DATASET CONTENT
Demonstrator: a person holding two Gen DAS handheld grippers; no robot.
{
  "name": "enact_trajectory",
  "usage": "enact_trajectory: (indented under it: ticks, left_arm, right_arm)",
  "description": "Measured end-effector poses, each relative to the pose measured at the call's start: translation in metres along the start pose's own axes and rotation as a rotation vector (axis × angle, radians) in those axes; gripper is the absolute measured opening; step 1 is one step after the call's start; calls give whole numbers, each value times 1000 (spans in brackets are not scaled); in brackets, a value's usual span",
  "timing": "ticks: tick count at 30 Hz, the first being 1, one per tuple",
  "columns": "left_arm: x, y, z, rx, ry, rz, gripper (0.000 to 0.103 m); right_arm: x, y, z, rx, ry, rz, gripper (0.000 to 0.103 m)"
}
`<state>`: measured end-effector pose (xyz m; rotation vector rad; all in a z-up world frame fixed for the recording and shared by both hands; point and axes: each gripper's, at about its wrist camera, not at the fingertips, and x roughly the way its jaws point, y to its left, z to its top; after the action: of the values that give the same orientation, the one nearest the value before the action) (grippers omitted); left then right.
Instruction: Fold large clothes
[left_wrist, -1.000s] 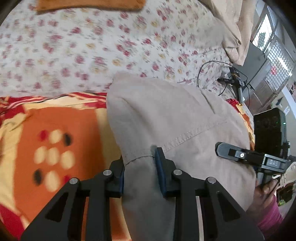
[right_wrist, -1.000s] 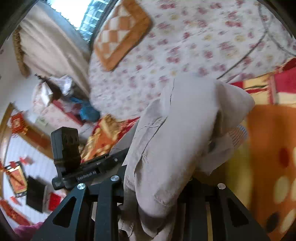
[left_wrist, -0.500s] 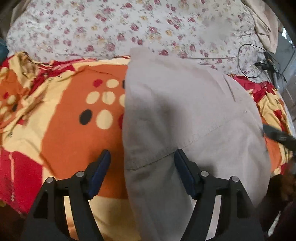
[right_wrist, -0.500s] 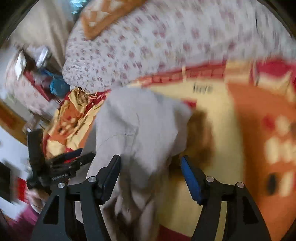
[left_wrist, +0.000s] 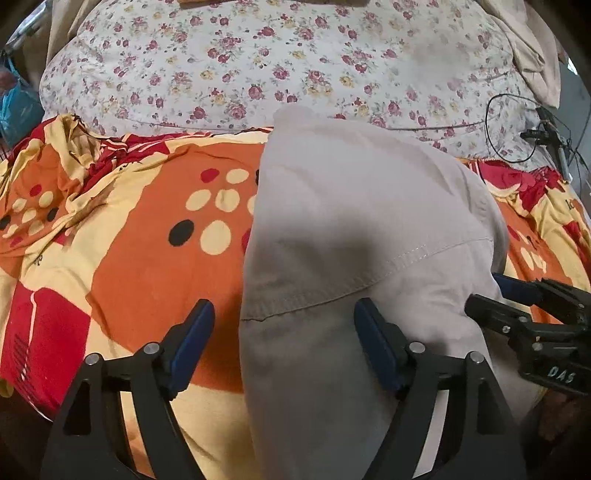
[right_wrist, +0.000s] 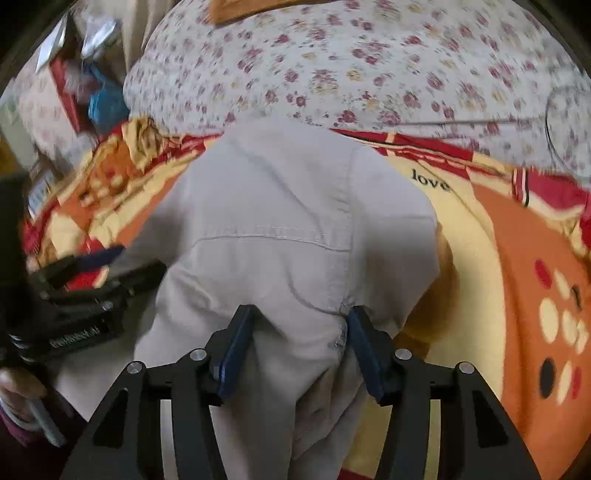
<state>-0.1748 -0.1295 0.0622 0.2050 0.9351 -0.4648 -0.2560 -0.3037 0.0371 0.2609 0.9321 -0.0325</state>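
On the orange blanket (left_wrist: 140, 280) lies the beige garment (left_wrist: 354, 221), folded over. I have both claws released, left gripper (left_wrist: 282, 334) and right gripper (right_wrist: 295, 341) straddling its near edge. Next, I judge, regrip for another fold.

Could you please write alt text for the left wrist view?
A folded beige garment lies on an orange, red and yellow patterned blanket, with the left tool open over its near edge. The right tool enters at right; a floral sheet lies behind.

Home bedroom: floral bedsheet (left_wrist: 258, 66), orange patterned blanket (left_wrist: 140, 251), curtain (left_wrist: 532, 51).
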Motion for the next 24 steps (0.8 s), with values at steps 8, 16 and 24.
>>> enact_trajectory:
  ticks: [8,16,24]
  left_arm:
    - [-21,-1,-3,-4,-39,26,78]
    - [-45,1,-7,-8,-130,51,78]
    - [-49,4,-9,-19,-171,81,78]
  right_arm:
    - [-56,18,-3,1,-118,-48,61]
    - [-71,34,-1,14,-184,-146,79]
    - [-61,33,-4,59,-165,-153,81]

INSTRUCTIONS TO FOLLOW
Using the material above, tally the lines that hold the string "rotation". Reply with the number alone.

EXERCISE RESPONSE
2